Task instructions: Extract each line of the records below that contains the word "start".

[Records contained in a dataset]

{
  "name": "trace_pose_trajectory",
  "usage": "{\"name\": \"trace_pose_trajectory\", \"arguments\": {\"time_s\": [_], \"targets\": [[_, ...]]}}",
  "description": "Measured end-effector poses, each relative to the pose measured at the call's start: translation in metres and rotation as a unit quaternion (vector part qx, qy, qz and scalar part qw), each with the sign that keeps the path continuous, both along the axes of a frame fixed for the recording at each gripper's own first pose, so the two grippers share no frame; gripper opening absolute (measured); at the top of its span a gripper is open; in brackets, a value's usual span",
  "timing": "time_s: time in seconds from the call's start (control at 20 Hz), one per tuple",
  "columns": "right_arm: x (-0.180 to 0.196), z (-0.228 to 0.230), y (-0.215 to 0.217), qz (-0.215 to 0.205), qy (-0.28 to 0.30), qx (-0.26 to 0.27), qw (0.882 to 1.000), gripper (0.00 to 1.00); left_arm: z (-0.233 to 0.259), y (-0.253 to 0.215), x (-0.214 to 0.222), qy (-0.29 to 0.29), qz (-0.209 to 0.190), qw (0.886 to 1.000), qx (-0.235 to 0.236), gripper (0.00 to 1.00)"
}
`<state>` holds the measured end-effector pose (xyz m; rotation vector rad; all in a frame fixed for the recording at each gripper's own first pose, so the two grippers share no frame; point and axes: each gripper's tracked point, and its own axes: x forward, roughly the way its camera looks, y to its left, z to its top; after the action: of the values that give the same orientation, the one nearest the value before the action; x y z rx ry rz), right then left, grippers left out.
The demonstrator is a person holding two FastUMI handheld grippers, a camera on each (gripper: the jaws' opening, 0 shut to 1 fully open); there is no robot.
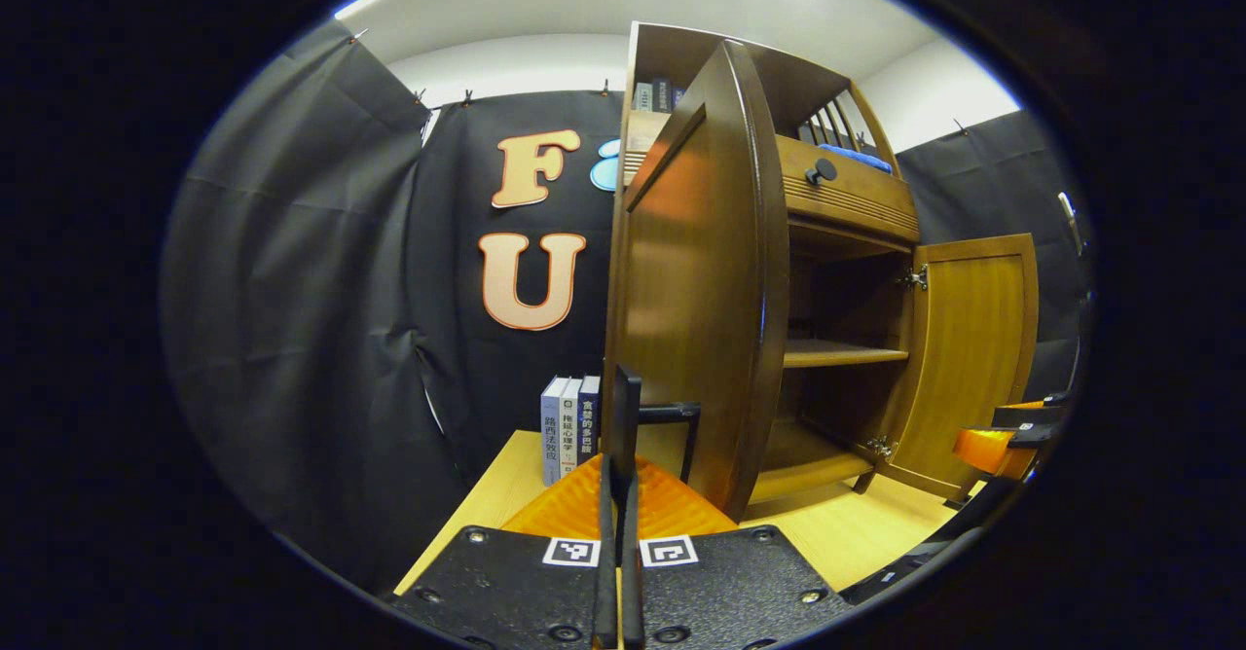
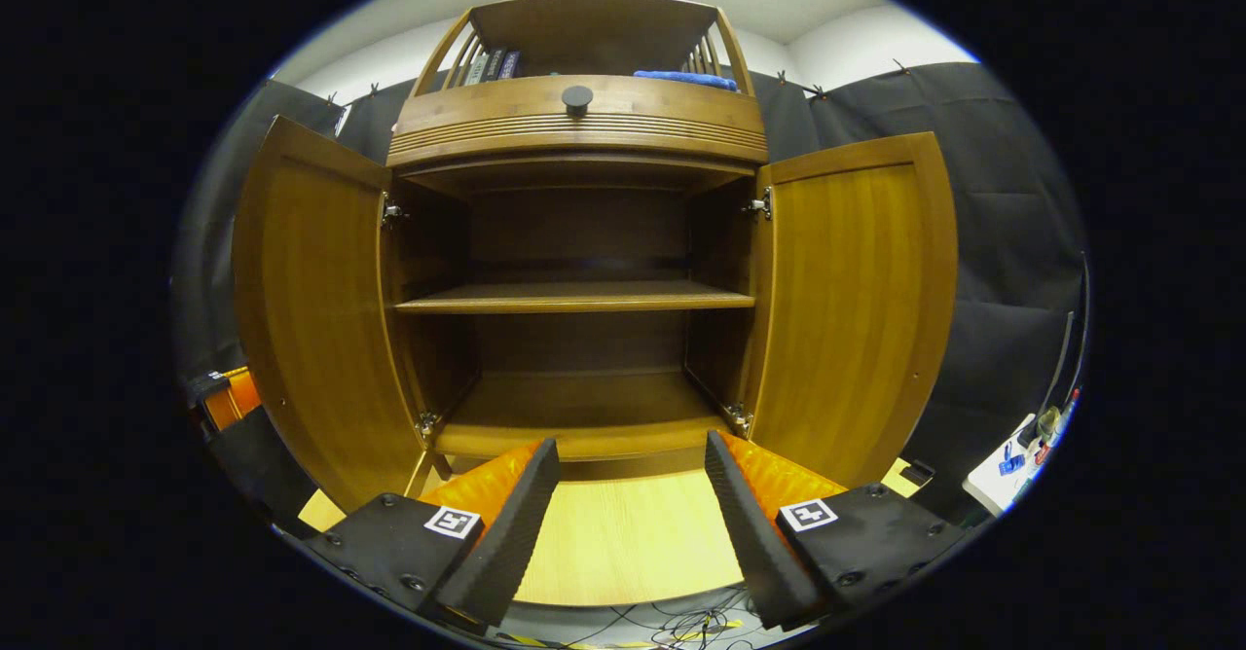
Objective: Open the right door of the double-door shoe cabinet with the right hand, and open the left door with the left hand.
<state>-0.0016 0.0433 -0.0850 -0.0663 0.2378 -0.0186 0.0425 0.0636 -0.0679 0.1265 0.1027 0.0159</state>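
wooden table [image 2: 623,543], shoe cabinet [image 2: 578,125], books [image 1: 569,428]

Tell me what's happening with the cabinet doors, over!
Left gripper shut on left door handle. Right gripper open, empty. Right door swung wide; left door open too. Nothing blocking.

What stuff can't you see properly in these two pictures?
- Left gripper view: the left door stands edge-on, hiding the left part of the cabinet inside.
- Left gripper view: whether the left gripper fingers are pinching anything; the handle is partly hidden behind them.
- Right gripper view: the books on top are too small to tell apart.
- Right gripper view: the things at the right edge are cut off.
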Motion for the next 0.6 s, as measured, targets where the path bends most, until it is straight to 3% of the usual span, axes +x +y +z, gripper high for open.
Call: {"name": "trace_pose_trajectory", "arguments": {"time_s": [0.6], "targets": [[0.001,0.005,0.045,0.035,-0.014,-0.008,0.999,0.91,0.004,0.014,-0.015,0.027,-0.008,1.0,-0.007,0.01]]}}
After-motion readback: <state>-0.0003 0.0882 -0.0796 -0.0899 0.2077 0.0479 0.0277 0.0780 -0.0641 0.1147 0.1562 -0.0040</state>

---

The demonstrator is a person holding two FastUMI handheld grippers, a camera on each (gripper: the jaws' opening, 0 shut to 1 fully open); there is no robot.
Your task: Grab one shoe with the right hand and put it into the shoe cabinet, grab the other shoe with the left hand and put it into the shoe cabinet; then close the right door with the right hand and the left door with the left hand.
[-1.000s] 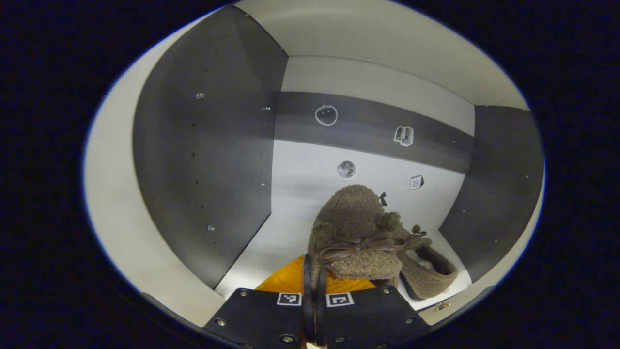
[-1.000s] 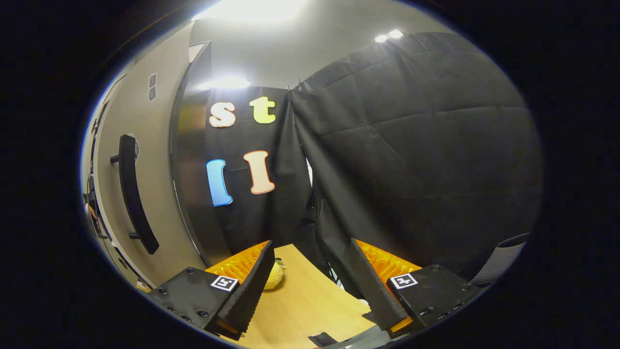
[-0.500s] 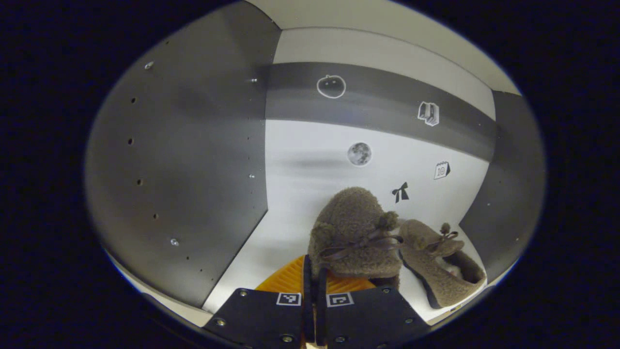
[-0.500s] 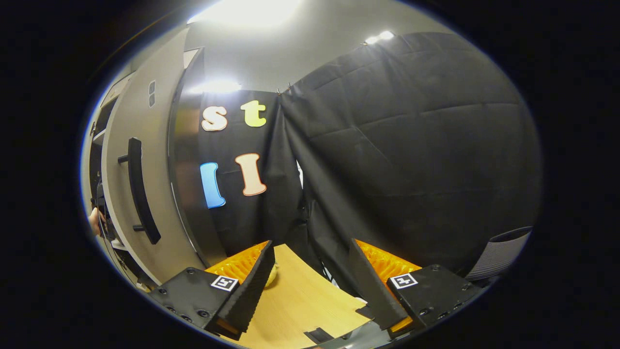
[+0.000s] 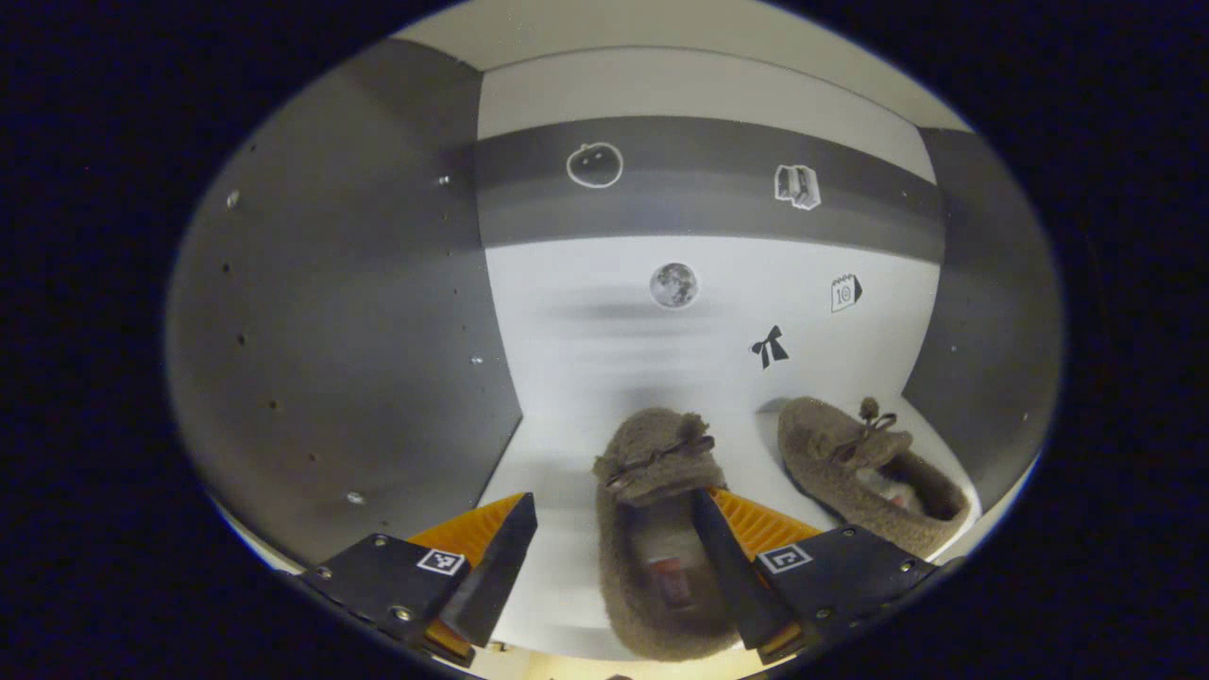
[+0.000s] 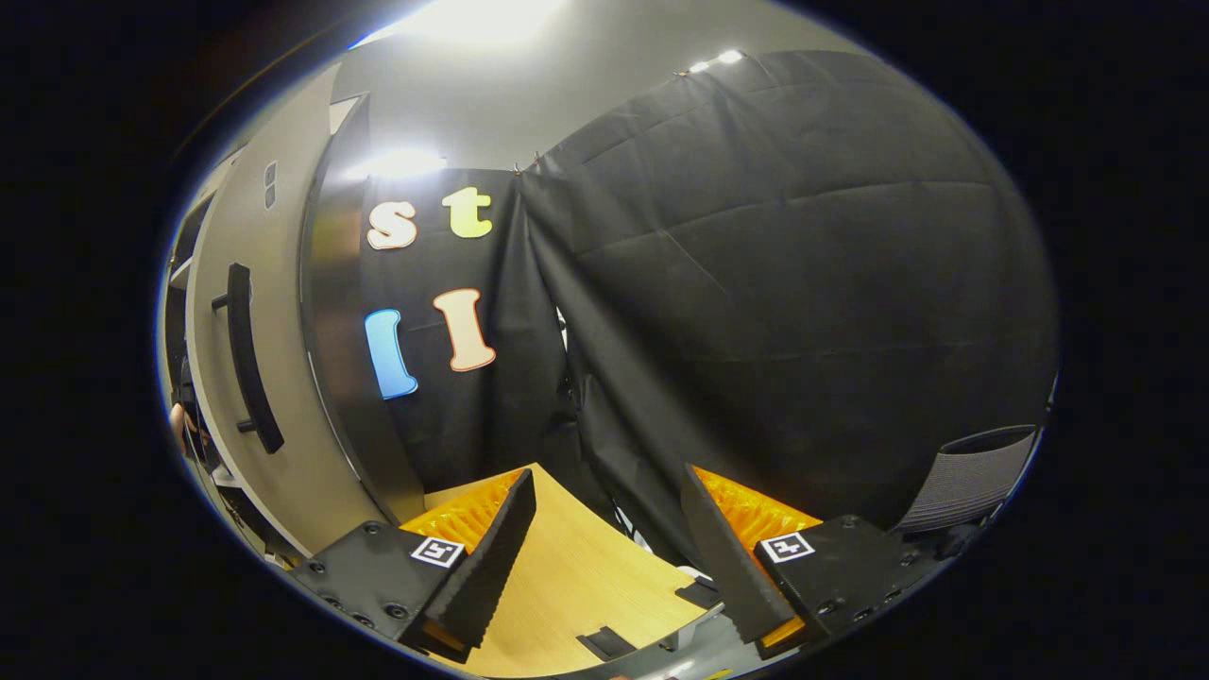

Solution to the exercise:
  "description": "Measured end-effector poses, each relative to the pose measured at the call's start: translation in metres and rotation as a unit quaternion (vector part qx, qy, qz and scalar part qw), each with the sign that keeps the path continuous, both along the axes of a frame fixed for the recording at each gripper's own first pose, so the two grippers share no frame; gripper opening absolute (measured); at the top of its span a gripper is open; in brackets, a value's usual span",
  "timing": "time_s: time in seconds from the call's start (control at 20 Hz), one per tuple",

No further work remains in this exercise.